Required Qualifications /Skills
  • 1-3 years of hands-on software engineering applied ML, optimization, robotics planning, EDA automation, CAD automation or related experience.
  • Strong Python programming.
  • Hands-on experience with PyTorch, JAX, TensorFlow or similar ML frameworks.
  • Practical reinforcement learning experience beyond tutorials, including environment design, reward shaping, training loops, evaluation, and debugging.
  • Strong fundamentals in algorithms, graph methods, search, combinatorial optimization, computational geometry, or constraint solving.
  • Experience solving structured optimization problems such as placement, routing, scheduling, packing, assignment, layout, planning, or path optimization.
  • Ability to independently build prototypes from problem formulation through implementation and evaluation.
  • Experience designing experiments, metrics, benchmarks, and reproducible evaluation pipelines.
  • Strong debugging, testing, profiling, and code-structuring skills.
  • Ability to collaborate with domain experts and convert engineering rules into algorithmic constraints.

Good To Have
  • PCB placement, PCB layout automation, EDA routing/placement, VLSI physical design, CAD/CAM automation or design automation experience.

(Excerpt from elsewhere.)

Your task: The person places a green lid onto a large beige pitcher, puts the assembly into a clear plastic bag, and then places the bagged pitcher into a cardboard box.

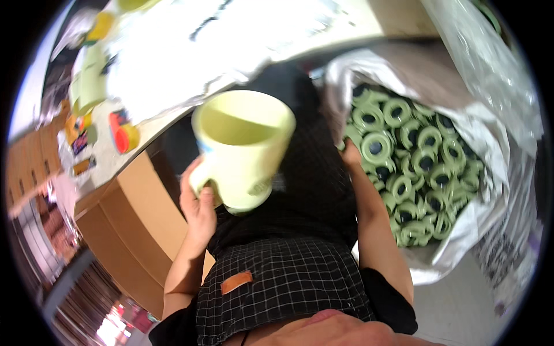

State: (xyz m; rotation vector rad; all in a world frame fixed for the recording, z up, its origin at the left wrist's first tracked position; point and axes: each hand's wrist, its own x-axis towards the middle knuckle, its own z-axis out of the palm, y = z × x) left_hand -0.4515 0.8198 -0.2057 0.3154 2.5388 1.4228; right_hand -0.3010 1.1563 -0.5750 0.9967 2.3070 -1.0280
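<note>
I am reaching my right hand [350, 154] into the big white plastic sack [461, 254] of green ring-shaped plastic parts [424, 167], its grip hidden, while my left hand [199, 202] is clasping the pale yellow plastic cup [245, 144] upright, mouth ready.

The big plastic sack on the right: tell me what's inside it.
The sack is filled with green ring-shaped plastic parts with dark centres. The right hand reaches in at its edge. Lower layers are hidden.

Open gap between table edge [173, 118] and lap, partly filled by pale yellow mug [242, 144]. Cardboard box [135, 219] blocks low left. Right side crowded: sack [461, 230] packed with green ring parts [415, 167], bag wall close above.
</note>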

  • Experience with ECAD/EDA tools such as Cadence Allegro, Altium, Siemens/Mentor, Zuken, KiCa, or similar.
  • Experience with graph neural networks, imitation learning, offline RL, actor-critic methods, policy-gradient methods or hybrid RL + heuristic systems.
  • Experience with OR-Tools, CP-SAT, ILP/MIP solvers, simulated annealing, genetic algorithms, Bayesian optimization or other metaheuristics.
  • Experience with graph/netlist data, geometric layouts, spatial optimization or constraint-heavy engineering data.
  • Experience with Ray/RLlib, Stable-Baselines3, CleanRL, Gymnasium or custom RL environments.
  • GPU training, distributed experimentation, experiment tracking or scalable model evaluation experience.
  • Bachelors/master's in computer science, Electrical Engineering, Robotics, AI/ML, Applied Mathematics, Operations Research, or related field.

Ideal Candidate Backgrounds
  • Senior ML engineer with real reinforcement learning or combinatorial optimization experience.
  • Optimization engineer from robotics, scheduling, logistics, CAD/CAM, GIS, EDA, or spatial planning.
  • EDA/VLSI/PCB automation engineer with strong software and optimization skills.
  • Applied researcher who has shipped or prototyped working systems beyond academic experiments.
  • Software engineer who has built scalable experimental systems for structured optimization problems.